Kerf Width vs. Thickness & Nozzle
Build a defensible laser kerf width table from your own test cuts, machine setup records, and CAM compensation settings. Use this workflow to connect kerf measurement with nesting, dimensional accuracy, and quote assumptions.
What Is Kerf Width?
Kerf is the width of material removed by the laser cut. It includes beam geometry, molten material behavior, assist gas ejection, and the condition of the setup at the time of cutting.
The useful kerf value for quoting is not a public average. It is the measured value for your material, nozzle, gas, focus, cut chart, and inspection method.
Factors Affecting Kerf Width
Material Thickness
Thicker stock changes heat input, molten material behavior, and edge taper. Keep a separate kerf record for each material and thickness combination your shop quotes.
Nozzle and Focus
Nozzle diameter, lens condition, focus position, and beam alignment can change the cut width. Refresh the record after nozzle swaps, lens service, or a new cut-chart setup.
Assist Gas Setup
Gas type, purity, pressure setting, and flow stability affect edge shape and material ejection. Store gas setup beside the kerf value instead of treating kerf as a material-only field.
Speed, Power, and Condition
Cut speed, power, focus drift, optics condition, and maintenance state all influence the measured result. The most reliable value is the one measured under the setup used for the quote.
Build a Shop Kerf Table
Replace public lookup values with a controlled shop table. Each row should describe exactly how the kerf value was produced and whether it is approved for quoting.
| Input | Source to Record | Quote Use |
|---|---|---|
| Material and thickness | Supplier material record, drawing, and current job traveler | Separates kerf records by the actual stock being cut. |
| Nozzle, lens, and focus | Machine setup sheet and OEM cut chart | Prevents reused offsets when setup hardware changes. |
| Assist gas and pressure setting | Cut chart, regulator record, or controller setup log | Keeps oxygen, nitrogen, and air setups from sharing one offset. |
| Programmed and measured dimensions | First-article inspection record | Creates the measured kerf value used by CAM and nesting. |
| Inspection status | Quality signoff or routed approval step | Shows whether the offset is approved for repeat quoting. |
Control rule: A kerf value should stay tied to its setup. If material, nozzle, focus, gas, cut chart, optics condition, or inspection requirement changes, run a new test cut.
Applying Kerf Compensation
CAM software compensates for kerf by offsetting the tool path by half of the measured kerf. Use the compensation direction defined by your CAM system, then confirm with a first article before release.
External Features
For outside profiles, confirm whether the CAM tool table expects kerf width, beam offset, or a side-specific compensation value. Record the resulting finished-part measurement.
Internal Features
For holes and slots, validate the inside feature separately. Piercing, lead-in position, and small geometry can make inside features behave differently from outside profiles.

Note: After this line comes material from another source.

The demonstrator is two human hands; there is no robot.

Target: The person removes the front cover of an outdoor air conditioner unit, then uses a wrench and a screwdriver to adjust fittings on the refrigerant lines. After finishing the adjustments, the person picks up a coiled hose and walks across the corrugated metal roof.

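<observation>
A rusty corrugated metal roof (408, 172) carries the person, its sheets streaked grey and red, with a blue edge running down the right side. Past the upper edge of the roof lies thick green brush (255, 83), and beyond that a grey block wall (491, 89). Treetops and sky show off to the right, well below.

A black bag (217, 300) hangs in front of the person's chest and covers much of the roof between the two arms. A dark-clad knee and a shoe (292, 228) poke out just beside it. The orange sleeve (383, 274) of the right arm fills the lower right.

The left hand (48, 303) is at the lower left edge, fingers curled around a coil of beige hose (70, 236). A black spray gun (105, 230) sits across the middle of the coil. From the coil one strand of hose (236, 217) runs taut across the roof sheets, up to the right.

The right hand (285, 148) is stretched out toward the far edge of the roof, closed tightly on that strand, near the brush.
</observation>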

Common CAM Records to Keep
- Material table name, revision, and approval date.
- Kerf field used by the CAM system, including whether it stores full kerf or offset.
- Inside and outside compensation behavior for the selected tool.
- First-article result that proves the row is ready for quoting.
Kerf Width and Cut Quality
Dimensional Accuracy
Treat tolerance as a drawing and inspection requirement, not a public kerf promise. Quote the job against your measured capability for the current material and setup.
Small Features and Thin Walls
Small holes, slots, and bridges should be checked against the measured kerf and the customer drawing. Flag risky features before nesting and quote approval.
Taper and Edge Condition
If taper or dross affects fit, record top and bottom measurements separately and route the result through quality review before saving the setup as a repeatable quote input.
How to Measure Kerf Width
- 1.
Cut a test coupon with compensation disabled or controlled
Use the same material, thickness, nozzle, gas, focus, speed, and power planned for the quote.
- 2.
Measure both outside and inside features
Record the programmed dimension, measured dimension, inspection tool, and operator.
- 3.
Calculate and approve the kerf value
Save the measured value only after the result matches the job tolerance and inspection method.
- 4.
Enter the value into CAM and quote tools
Update the CAM material table and use the same assumption in nesting and cost calculations.
Connect Kerf to the Quote Workflow
Use measured kerf inside nesting, cycle-time, and laser cutting cost tools so dimensional assumptions and quote assumptions stay aligned.
Do Not Reuse Public Defaults for Critical Work
Kerf values should be verified on your machine before they are used for tight-tolerance, customer-facing, or repeat-production quotes.